[Start of section]
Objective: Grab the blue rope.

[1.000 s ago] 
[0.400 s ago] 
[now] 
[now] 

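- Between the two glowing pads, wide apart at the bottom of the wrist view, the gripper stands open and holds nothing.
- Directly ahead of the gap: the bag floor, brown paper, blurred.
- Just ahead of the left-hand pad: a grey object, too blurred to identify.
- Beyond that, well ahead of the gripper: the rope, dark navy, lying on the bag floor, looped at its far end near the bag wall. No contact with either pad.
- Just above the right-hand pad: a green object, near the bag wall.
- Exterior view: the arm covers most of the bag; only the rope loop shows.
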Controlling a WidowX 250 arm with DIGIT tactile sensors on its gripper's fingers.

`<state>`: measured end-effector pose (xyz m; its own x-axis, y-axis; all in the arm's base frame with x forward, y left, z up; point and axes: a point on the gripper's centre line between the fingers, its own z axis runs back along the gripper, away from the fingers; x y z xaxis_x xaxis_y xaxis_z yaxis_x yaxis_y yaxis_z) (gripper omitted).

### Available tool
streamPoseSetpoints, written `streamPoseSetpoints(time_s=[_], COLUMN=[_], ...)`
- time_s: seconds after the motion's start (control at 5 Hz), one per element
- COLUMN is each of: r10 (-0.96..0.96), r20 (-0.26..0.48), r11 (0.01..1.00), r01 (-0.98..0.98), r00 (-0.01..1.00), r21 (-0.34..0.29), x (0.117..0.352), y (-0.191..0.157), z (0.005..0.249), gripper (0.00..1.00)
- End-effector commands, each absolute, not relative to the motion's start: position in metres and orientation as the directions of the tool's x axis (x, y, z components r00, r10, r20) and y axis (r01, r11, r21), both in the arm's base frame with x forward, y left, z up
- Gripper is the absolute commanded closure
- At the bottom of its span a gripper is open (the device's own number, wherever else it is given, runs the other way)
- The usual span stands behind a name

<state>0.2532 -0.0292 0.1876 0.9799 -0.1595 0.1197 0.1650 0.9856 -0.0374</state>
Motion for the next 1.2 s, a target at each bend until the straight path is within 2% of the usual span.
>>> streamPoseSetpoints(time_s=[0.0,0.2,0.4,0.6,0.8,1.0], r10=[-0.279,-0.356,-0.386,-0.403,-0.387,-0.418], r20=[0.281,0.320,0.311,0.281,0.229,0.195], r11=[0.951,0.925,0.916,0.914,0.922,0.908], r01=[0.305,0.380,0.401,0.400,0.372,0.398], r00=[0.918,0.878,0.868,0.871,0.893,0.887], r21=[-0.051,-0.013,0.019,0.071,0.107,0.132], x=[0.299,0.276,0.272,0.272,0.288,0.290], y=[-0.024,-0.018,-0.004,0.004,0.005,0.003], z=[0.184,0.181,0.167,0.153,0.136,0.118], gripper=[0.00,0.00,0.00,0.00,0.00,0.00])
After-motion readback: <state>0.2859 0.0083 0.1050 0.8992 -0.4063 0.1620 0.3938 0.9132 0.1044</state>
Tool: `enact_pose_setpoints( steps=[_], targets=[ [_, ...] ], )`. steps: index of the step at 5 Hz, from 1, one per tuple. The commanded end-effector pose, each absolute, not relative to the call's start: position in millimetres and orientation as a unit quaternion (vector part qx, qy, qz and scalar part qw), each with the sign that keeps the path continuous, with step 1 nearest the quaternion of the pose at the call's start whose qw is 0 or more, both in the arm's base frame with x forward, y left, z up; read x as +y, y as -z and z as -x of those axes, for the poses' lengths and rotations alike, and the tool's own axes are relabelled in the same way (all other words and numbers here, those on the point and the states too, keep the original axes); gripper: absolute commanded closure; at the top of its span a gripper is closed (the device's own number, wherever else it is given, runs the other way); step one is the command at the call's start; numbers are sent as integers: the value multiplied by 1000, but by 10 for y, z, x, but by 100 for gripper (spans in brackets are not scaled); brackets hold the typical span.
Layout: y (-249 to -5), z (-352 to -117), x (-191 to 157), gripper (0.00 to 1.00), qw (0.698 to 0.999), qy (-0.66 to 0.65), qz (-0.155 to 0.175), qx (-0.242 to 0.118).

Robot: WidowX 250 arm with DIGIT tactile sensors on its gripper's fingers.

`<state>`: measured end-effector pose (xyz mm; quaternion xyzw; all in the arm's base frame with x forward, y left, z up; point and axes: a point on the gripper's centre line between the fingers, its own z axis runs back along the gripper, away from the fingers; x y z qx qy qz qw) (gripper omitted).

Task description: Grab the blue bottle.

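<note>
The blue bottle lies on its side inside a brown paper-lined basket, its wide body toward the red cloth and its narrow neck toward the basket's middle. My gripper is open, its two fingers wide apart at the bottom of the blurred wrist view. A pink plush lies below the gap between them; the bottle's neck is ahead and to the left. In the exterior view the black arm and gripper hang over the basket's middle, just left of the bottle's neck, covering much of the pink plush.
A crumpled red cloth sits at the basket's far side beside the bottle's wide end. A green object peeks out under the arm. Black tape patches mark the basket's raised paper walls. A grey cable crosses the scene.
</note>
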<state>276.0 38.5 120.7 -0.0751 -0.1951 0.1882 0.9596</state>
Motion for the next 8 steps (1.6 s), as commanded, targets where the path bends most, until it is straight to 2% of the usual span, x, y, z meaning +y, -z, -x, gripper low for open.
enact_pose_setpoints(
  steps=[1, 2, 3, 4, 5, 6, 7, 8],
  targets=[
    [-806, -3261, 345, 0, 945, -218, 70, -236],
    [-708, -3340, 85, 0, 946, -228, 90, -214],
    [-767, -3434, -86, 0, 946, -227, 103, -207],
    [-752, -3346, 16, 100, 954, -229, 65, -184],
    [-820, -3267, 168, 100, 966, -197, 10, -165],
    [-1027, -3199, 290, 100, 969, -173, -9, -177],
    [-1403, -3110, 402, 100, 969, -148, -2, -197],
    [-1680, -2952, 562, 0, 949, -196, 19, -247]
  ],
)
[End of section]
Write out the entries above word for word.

Objective: Grab the blue rope.

[1.000 s ago] 
[0.400 s ago] 
[now] 
[now] 

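- Between the two glowing pads, wide apart at the bottom of the wrist view, the gripper stands open and holds nothing.
- Directly ahead of the gap: the bag floor, brown paper, blurred.
- Just ahead of the left-hand pad: a grey object, too blurred to identify.
- Beyond that, well ahead of the gripper: the rope, dark navy, lying on the bag floor, looped at its far end near the bag wall. No contact with either pad.
- Just above the right-hand pad: a green object, near the bag wall.
- Exterior view: the arm covers most of the bag; only the rope loop shows.
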Controlling a WidowX 250 arm with DIGIT tactile sensors on its gripper's fingers.

`<state>`: measured end-effector pose (xyz m; its own x-axis, y-axis; all in the arm's base frame with x forward, y left, z up; point and axes: a point on the gripper's centre line between the fingers, its own z axis runs back along the gripper, away from the fingers; x y z xaxis_x xaxis_y xaxis_z yaxis_x yaxis_y yaxis_z) (gripper omitted).

### Available tool
streamPoseSetpoints, written `streamPoseSetpoints(time_s=[_], COLUMN=[_], ...)`
- time_s: seconds after the motion's start (control at 5 Hz), one per element
- COLUMN is each of: r10 (-0.96..0.96), r20 (-0.26..0.48), r11 (0.01..1.00), r01 (-0.98..0.98), r00 (-0.01..1.00), r21 (-0.34..0.29), x (0.117..0.352), y (-0.191..0.157), z (0.005..0.249), gripper (0.00..1.00)
- End-effector commands, each absolute, not relative to the motion's start: position in metres and orientation as the directions of the tool's x axis (x, y, z components r00, r10, r20) and y axis (r01, r11, r21), both in the arm's base frame with x forward, y left, z up
- Gripper is the absolute commanded closure
- At the bottom of its span a gripper is open (the device's own number, wherever else it is given, runs the other way)
- The usual span stands behind a name

<state>0.2532 -0.0292 0.1876 0.9799 -0.1595 0.1197 0.1650 0.9856 -0.0374</state>
Motion for the next 1.2 s, a target at each bend until the straight path is within 2% of the usual span.
>>> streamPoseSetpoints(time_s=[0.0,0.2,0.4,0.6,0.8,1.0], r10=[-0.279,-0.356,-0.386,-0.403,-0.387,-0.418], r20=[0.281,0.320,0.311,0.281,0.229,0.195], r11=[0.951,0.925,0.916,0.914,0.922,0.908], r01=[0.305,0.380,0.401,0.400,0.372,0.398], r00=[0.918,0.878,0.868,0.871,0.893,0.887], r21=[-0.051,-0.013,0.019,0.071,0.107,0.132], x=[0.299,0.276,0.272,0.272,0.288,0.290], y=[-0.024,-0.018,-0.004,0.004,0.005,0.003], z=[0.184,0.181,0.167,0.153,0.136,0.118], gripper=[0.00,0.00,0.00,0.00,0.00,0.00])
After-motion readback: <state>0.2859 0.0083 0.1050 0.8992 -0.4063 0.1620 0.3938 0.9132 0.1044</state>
Tool: `enact_pose_setpoints( steps=[_], targets=[ [_, ...] ], )`. steps: index of the step at 5 Hz, from 1, one per tuple. The commanded end-effector pose, each absolute, not relative to the call's start: position in millimetres and orientation as a unit quaternion (vector part qx, qy, qz and scalar part qw), each with the sign that keeps the path continuous, with step 1 nearest the quaternion of the pose at the call's start whose qw is 0 or more, both in the arm's base frame with x forward, y left, z up; read x as +y, y as -z and z as -x of those axes, for the poses' lengths and rotations alike, and the tool's own axes are relabelled in the same way (all other words and numbers here, those on the point and the states too, keep the original axes); gripper: absolute commanded closure; at the top of its span a gripper is closed (the device's own number, wherever else it is given, runs the other way); step one is the command at the call's start; numbers are sent as integers: the value multiplied by 1000, but by 10 for y, z, x, but by 100 for gripper (spans in brackets are not scaled); brackets hold the typical span.
Layout: y (-249 to -5), z (-352 to -117), x (-191 to 157), gripper (0.00 to 1.00), qw (0.698 to 0.999), qy (-0.66 to 0.65), qz (-0.155 to 0.175), qx (-0.242 to 0.118).

Robot: WidowX 250 arm with DIGIT tactile sensors on its gripper's fingers.

`<state>`: measured end-effector pose (xyz mm; quaternion xyzw; all in the arm's base frame with x forward, y left, z up; point and axes: a point on the gripper's centre line between the fingers, its own z axis runs back along the gripper, away from the fingers; x y z qx qy qz qw) (gripper omitted).

Task description: Grab the blue bottle.

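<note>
The blue bottle lies on its side inside a brown paper-lined basket, its wide body toward the red cloth and its narrow neck toward the basket's middle. My gripper is open, its two fingers wide apart at the bottom of the blurred wrist view. A pink plush lies below the gap between them; the bottle's neck is ahead and to the left. In the exterior view the black arm and gripper hang over the basket's middle, just left of the bottle's neck, covering much of the pink plush.
A crumpled red cloth sits at the basket's far side beside the bottle's wide end. A green object peeks out under the arm. Black tape patches mark the basket's raised paper walls. A grey cable crosses the scene.
</note>
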<state>276.0 38.5 120.7 -0.0751 -0.1951 0.1882 0.9596</state>
Motion for the next 8 steps (1.6 s), as commanded, targets where the path bends most, until it is straight to 2% of the usual span, x, y, z meaning +y, -z, -x, gripper low for open.
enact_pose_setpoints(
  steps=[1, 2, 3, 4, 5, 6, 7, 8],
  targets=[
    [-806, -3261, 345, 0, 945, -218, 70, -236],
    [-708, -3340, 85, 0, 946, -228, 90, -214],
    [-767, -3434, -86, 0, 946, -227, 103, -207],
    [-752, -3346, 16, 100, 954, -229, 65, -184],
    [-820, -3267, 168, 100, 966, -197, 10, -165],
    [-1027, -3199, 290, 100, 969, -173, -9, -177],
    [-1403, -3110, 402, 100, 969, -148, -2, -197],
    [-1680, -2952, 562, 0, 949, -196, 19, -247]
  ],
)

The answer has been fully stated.